WOMEN IN THE GLOBAL FACTORY
3rd World Worker + 2nd Class Woman = Cheapest Labor: Because of women’s second-class status, they are paid less than men for the same labor, which makes them a more attractive source labor for a multinational corporation that is already employing overseas workers in order to cut costs. (Fuentes and Ehrenreich 2010:433)
Anti-Maternal Employment: Women workers, having the capacity to become pregnant, are given pregnancy tests and are, in some places, encouraged to get sterilized—all part of a corporate attempt to escape paying maternity benefits. (Fuentes and Ehrenreich 2010:433)
Structurally Adjusted Women: International financial organizations like the IMF and the World Bank have ‘advocated’ economic development plans to 3rd World countries, which have destroyed their rural economies and dispossessed people of their land. And with the de-ruralization of these territories, the vital role of women thereof has been likewise obliterated. As a result, 3rd World women have been funneled from the rural life to the assembly line. (Fuentes and Ehrenreich 2010:433)

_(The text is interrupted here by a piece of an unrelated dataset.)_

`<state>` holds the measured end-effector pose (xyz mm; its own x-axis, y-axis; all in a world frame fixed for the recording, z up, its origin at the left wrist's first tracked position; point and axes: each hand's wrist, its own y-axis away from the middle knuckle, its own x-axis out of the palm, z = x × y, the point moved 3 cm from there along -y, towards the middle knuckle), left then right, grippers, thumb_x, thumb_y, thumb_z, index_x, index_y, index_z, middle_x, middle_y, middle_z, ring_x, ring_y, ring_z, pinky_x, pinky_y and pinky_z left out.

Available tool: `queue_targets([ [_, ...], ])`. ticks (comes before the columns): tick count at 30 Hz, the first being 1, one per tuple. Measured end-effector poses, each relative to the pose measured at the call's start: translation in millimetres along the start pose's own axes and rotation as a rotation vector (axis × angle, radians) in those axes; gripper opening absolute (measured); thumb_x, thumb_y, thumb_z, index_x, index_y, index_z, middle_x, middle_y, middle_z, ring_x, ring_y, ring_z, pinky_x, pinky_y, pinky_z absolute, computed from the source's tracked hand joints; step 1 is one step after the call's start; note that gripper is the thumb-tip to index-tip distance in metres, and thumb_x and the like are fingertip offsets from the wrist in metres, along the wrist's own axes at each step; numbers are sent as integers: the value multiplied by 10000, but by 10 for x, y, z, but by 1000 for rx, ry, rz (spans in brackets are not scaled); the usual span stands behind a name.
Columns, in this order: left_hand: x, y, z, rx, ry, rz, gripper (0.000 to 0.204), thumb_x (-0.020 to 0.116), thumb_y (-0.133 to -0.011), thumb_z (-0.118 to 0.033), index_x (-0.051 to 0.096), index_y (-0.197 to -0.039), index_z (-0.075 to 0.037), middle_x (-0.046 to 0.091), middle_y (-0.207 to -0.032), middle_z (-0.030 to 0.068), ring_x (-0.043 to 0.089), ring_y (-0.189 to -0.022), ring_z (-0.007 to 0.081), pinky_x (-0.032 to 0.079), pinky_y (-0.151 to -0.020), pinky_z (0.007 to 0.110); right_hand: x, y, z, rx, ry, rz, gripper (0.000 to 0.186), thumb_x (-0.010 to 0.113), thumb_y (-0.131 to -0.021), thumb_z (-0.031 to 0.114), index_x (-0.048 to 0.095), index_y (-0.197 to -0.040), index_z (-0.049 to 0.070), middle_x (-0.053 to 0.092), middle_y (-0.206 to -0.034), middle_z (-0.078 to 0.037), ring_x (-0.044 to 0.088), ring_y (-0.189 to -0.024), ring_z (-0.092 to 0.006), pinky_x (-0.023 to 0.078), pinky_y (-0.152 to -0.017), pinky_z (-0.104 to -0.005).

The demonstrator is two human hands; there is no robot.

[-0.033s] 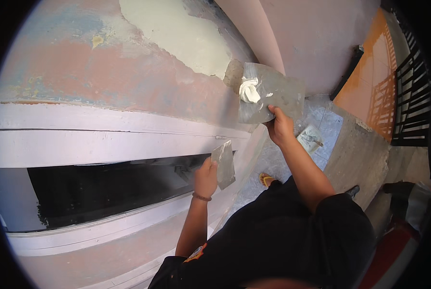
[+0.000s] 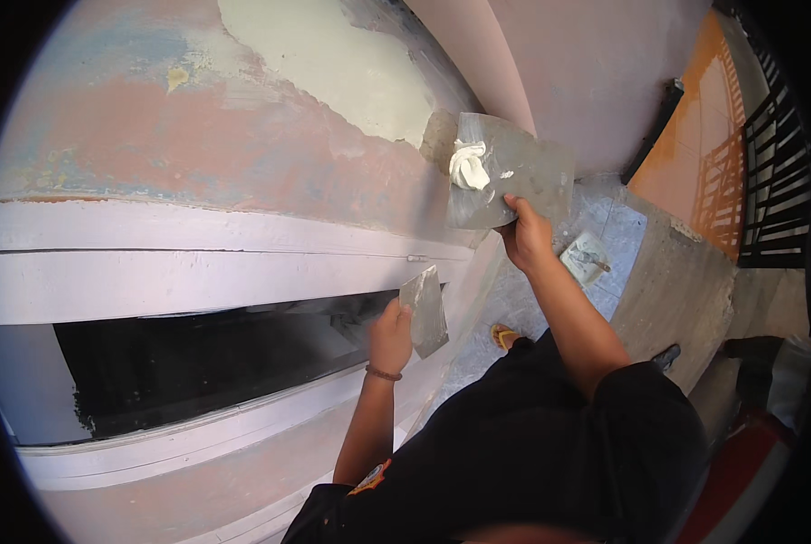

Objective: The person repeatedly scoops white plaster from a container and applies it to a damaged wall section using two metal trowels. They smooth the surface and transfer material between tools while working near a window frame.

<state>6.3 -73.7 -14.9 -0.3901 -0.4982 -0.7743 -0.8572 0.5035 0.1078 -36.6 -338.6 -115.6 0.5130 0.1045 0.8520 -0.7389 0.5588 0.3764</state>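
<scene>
My left hand is closed around a small metal putty scraper, its flat blade pointing up in front of the window. My right hand grips a larger flat metal plate, thumb on top and fingers underneath, mostly out of sight. A thick dollop of white putty sits on the plate's left part. Beyond the tools stands a wall of worn pink and blue paint, with a broad cream patch spread across its upper part. The two tools are apart.
A white-framed window with dark glass is on the left. On the tiled floor lies a pale tray with a tool in it. A pink column rises beside the wall; a black railing stands at right.
The view has shifted very slightly, and my left hand with the scraper appears a touch farther right. Both hands keep their hold.
</scene>
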Motion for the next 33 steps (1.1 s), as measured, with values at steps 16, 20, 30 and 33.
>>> queue_targets([
  [16, 62, -35, 1023, -51, 61, 158, 238, 519, -1008, -198, 618, -1083, 4, 616, -722, 154, 603, -645, 213, 460, -621, 359, 1836, -234, -561, -999, 1266, -100, 650, 581, -789, -3, 413, -1411, -85, 659, -1054, -309, 690, -892, -411, 565, -692, -434],
  [20, 77, -47, 1105, -194, 104, 176, 248, 517, -1011, -196, 618, -1094, 15, 624, -766, 117, 579, -689, 174, 463, -654, 342, 2371, 329, -697, -1453, 1307, -61, 703, 595, -747, -25, 403, -1420, -89, 573, -1271, -345, 709, -862, -390, 579, -654, -387],
  [30, 31, -197, 882, -21, 227, 151, 224, 517, -1008, -182, 622, -1067, 7, 596, -755, 94, 542, -680, 138, 447, -638, 314, 1157, -131, -339, -579, 871, -221, 195, 508, -933, 129, 603, -903, -38, 619, -700, -141, 599, -631, -204, 481, -626, -377],
  [33, 51, -162, 885, -47, 197, 174, 214, 520, -1005, -175, 628, -1063, 1, 584, -725, 97, 540, -663, 133, 443, -626, 315, 1109, -405, -396, -596, 842, -199, 211, 518, -925, 124, 623, -1014, -36, 637, -735, -171, 624, -655, -250, 493, -667, -397],
])
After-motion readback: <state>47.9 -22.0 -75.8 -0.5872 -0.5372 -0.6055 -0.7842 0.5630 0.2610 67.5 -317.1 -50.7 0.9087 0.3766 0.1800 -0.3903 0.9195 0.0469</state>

Threatened 3rd World Woman: 3rd World women are provided with ‘partially bad’ working conditions because of a scarcity of alternative, safer jobs elsewhere. Of course, this ‘scarcity’ or ‘lack’ appears to have been imposed upon these 3rd World countries through ‘development plans,’ structural adjustment policies, or ‘austerity measures.’ (Fuentes and Ehrenreich 2010:434)

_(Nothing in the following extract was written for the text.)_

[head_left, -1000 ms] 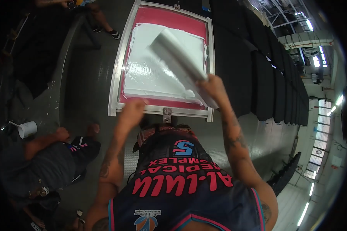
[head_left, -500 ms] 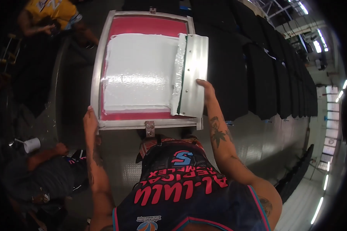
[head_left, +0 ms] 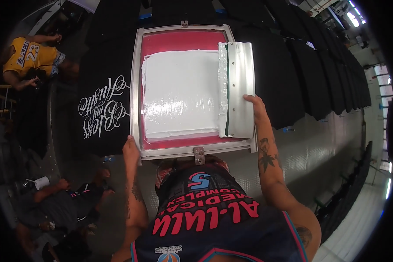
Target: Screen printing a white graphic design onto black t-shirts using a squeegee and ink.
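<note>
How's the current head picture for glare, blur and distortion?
Head view: glints on the white paste and sheen on the metal squeegee; lamps at right look overexposed. Same view: left hand and right hand fairly sharp, fisheye bending near the black rim.

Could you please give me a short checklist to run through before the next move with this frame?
1. Left hand gripping the metal frame near its lower left corner: ok.
2. Right hand holding the squeegee: ok.
3. Squeegee placed along the right side of the white ink: ok.
4. White ink contained within the frame: ok.
5. Alignment of whatever lies beneath the frame: cannot tell, hidden.
6. Co-worker in yellow clear of the frame: ok.
</note>
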Tool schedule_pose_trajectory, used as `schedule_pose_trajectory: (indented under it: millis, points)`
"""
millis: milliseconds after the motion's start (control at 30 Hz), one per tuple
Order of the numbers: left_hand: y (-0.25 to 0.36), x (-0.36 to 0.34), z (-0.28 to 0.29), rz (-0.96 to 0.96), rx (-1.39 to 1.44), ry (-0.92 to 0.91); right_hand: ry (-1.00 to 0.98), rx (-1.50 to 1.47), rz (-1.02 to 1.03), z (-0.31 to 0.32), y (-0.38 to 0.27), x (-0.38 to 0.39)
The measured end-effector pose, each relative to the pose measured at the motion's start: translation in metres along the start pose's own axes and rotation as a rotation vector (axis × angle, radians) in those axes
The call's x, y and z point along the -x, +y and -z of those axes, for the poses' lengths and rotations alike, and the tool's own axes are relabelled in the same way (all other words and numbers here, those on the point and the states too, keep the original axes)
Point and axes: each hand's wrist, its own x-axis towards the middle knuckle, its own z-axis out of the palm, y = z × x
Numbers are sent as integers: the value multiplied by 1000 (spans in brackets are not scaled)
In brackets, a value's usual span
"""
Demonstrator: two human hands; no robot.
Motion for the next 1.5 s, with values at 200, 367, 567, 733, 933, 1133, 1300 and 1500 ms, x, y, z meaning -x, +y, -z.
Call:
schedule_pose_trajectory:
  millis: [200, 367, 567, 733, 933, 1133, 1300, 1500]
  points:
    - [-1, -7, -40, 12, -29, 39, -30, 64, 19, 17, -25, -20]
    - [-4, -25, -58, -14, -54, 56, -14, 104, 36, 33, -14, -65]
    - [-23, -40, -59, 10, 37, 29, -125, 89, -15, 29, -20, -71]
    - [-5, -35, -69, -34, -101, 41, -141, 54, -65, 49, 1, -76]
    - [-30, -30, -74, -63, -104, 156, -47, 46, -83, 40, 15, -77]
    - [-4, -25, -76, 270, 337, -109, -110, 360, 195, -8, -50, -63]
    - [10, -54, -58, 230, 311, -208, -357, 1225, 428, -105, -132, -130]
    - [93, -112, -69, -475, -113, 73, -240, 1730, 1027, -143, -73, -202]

Family-Factory Controlled Female: For 3rd World women, family and factory fuse as families biologically and socially reproduce workers and control female workers, in addition to their paychecks. Meanwhile factories control and wrench value from these females and return to them a pitiful paycheck in comparison to their actual labor, resulting in an economic reproduction of the family. E.g., with a paycheck, a worker can feed their family and pay bills that benefit and keep their family going. The female worker is caught and passed between two control structures: family and factory. As Cynthia Enloe puts it ““the emphasis on family is absolutely crucial to management strategy….Factory life is, in general, constrained and defined by the family life cycle.”” (Fuentes and Ehrenreich 2010:435)
WHY THE BOSSES NEED WALMART
Labor Theory of Value: Goldstein (2012: 95) describes the process whereby owners and bosses exploit workers. Bosses seek “to increase “surplus value, i.e., to increase the unpaid labor of the workers and thus increase profits…” The labor theory of value contains a number of components that one can use to better understand economic exploitation.
– Absolute surplus value: increase the length of the working day w/o increasing wages
– Relative surplus value: decrease wages while holding the working day length constant
– Means of Subsistence (MoS) = wage to keep alive worker and family
– Necessary Labor Time = Time it takes to earn MoS
– Price of Necessary Labor = the bottom limit of wages (w/o rebellion) for majority of workers
– Unpaid Labor Time = value added to product or service during the time the worker goes unpaid, which the boss gets for free
The basic idea behind the labor theory of value, which to a large degree is a simplified teaching tool for understanding something fundamental about economic exploitation, is that workers “wages come to only a fraction of the value they [i.e., workers] add to products with their labor. Otherwise, there would be no profit.” And with Wal-Mart in the picture, the means of subsistence cheapens for many workers, and so bosses can intensify the exploitation of their workers without them rebelling due to insufficient pay because these workers can always go to Wal-Mart and get the gist of what they need for immediate survival at everyday low prices. All the while, workers are increasingly exploited at home and abroad, and, as a result, the rich of the world get richer and gain a corresponding increase in political power.